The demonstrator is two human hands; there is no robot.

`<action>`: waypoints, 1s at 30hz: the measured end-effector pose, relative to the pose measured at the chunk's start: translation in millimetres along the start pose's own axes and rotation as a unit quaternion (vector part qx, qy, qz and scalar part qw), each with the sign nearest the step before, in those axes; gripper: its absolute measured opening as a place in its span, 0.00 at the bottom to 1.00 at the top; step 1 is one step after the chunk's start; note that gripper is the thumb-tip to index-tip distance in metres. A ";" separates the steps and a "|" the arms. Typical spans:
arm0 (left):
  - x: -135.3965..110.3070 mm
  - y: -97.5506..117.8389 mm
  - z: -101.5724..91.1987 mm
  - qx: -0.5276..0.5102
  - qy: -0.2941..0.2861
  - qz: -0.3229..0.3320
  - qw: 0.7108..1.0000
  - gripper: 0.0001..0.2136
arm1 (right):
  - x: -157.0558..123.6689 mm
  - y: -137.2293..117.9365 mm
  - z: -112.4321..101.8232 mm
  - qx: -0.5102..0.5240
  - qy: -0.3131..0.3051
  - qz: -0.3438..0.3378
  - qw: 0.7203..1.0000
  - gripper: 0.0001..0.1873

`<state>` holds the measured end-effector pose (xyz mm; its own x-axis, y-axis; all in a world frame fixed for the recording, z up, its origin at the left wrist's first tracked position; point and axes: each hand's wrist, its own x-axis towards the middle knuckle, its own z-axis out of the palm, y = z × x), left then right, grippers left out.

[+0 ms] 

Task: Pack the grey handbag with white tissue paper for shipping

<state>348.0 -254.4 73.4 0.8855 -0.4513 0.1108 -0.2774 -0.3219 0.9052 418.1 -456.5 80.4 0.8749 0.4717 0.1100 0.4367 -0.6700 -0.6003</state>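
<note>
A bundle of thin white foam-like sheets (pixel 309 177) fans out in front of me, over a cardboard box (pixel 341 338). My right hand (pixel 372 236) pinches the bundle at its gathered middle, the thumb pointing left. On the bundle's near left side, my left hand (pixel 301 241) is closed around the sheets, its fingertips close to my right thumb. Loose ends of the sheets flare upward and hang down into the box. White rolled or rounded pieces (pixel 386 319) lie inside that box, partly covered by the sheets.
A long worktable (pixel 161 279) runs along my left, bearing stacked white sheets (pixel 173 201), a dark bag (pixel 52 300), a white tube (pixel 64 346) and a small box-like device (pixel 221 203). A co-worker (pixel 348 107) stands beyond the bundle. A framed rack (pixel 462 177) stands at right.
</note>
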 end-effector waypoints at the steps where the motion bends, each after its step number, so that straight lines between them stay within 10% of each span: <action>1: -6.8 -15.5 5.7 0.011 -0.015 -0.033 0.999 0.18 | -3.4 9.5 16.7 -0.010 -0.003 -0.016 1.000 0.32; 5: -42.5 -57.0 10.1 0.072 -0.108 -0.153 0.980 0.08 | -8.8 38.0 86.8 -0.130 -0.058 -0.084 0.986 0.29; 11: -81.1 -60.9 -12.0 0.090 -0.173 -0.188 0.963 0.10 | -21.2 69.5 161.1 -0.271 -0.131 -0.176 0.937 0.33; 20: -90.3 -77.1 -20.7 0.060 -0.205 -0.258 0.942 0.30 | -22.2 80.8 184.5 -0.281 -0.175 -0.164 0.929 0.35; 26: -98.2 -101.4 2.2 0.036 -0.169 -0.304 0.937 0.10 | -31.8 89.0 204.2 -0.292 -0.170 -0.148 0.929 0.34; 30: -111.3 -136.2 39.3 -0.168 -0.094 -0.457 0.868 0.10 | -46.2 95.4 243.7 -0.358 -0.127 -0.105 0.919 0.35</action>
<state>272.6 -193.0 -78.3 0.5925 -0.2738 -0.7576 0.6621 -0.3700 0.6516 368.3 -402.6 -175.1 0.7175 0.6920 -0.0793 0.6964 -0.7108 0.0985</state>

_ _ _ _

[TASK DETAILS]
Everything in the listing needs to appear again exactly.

[RESPONSE TO THE EXERCISE]
The demonstrator is two human hands; there is no robot.

`<action>`: waypoints, 1s at 30hz: the measured end-effector pose, relative to the pose measured at the chunk's start: translation in millimetres along the start pose's own axes and rotation as a unit quaternion (vector part qx, qy, qz and scalar part qw), each with the sign nearest the step before, in those axes; gripper: its absolute measured opening as a place in its span, 0.00 at the bottom to 1.00 at the top; step 1 is one step after the chunk's start; note that gripper is the thumb-tip to index-tip distance in metres. A ";" separates the steps and a "|" the arms. Typical spans:
arm0 (left):
  - x: -135.3965..110.3070 mm
  - y: -97.5506..117.8389 mm
  - z: -101.5724..91.1987 mm
  - qx: -0.5276..0.5102
  - qy: -0.2941..0.2861
  - qz: -0.3229..0.3320
  - qw: 0.7108..1.0000
  - gripper: 0.0001..0.2136
arm1 (right):
  - x: -157.0558..123.6689 mm
  - y: -137.2293..117.9365 mm
  - z: -112.4321..101.8232 mm
  - qx: -0.5102..0.5240
  - qy: -0.3131..0.3051
  - qz: -0.3438..0.3378
  - qw: 0.7203..1.0000
  - gripper: 0.0001..0.1873

`<state>` holds the measured end-effector pose (xyz mm; its own x-axis, y-axis; all in a world frame fixed for the recording, z up, its origin at the left wrist's first tracked position; point and axes: each hand's wrist, its own x-axis towards the middle knuckle, its own z-axis out of the palm, y = z × x), left then right, grippers left out.

[+0 ms] 

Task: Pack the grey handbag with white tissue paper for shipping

<state>348.0 -254.4 73.4 0.8855 -0.4513 0.1108 -0.2774 -0.3219 0.9052 418.1 -456.5 80.4 0.8749 0.4717 0.1100 0.4367 -0.6700 -0.6003</state>
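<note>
A bundle of thin white foam-like sheets (pixel 309 177) fans out in front of me, over a cardboard box (pixel 341 338). My right hand (pixel 372 236) pinches the bundle at its gathered middle, the thumb pointing left. On the bundle's near left side, my left hand (pixel 301 241) is closed around the sheets, its fingertips close to my right thumb. Loose ends of the sheets flare upward and hang down into the box. White rolled or rounded pieces (pixel 386 319) lie inside that box, partly covered by the sheets.
A long worktable (pixel 161 279) runs along my left, bearing stacked white sheets (pixel 173 201), a dark bag (pixel 52 300), a white tube (pixel 64 346) and a small box-like device (pixel 221 203). A co-worker (pixel 348 107) stands beyond the bundle. A framed rack (pixel 462 177) stands at right.
</note>
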 end-effector waypoints at the steps where the motion bends, each after its step number, so that straight lines between them stay within 10% of each span: <action>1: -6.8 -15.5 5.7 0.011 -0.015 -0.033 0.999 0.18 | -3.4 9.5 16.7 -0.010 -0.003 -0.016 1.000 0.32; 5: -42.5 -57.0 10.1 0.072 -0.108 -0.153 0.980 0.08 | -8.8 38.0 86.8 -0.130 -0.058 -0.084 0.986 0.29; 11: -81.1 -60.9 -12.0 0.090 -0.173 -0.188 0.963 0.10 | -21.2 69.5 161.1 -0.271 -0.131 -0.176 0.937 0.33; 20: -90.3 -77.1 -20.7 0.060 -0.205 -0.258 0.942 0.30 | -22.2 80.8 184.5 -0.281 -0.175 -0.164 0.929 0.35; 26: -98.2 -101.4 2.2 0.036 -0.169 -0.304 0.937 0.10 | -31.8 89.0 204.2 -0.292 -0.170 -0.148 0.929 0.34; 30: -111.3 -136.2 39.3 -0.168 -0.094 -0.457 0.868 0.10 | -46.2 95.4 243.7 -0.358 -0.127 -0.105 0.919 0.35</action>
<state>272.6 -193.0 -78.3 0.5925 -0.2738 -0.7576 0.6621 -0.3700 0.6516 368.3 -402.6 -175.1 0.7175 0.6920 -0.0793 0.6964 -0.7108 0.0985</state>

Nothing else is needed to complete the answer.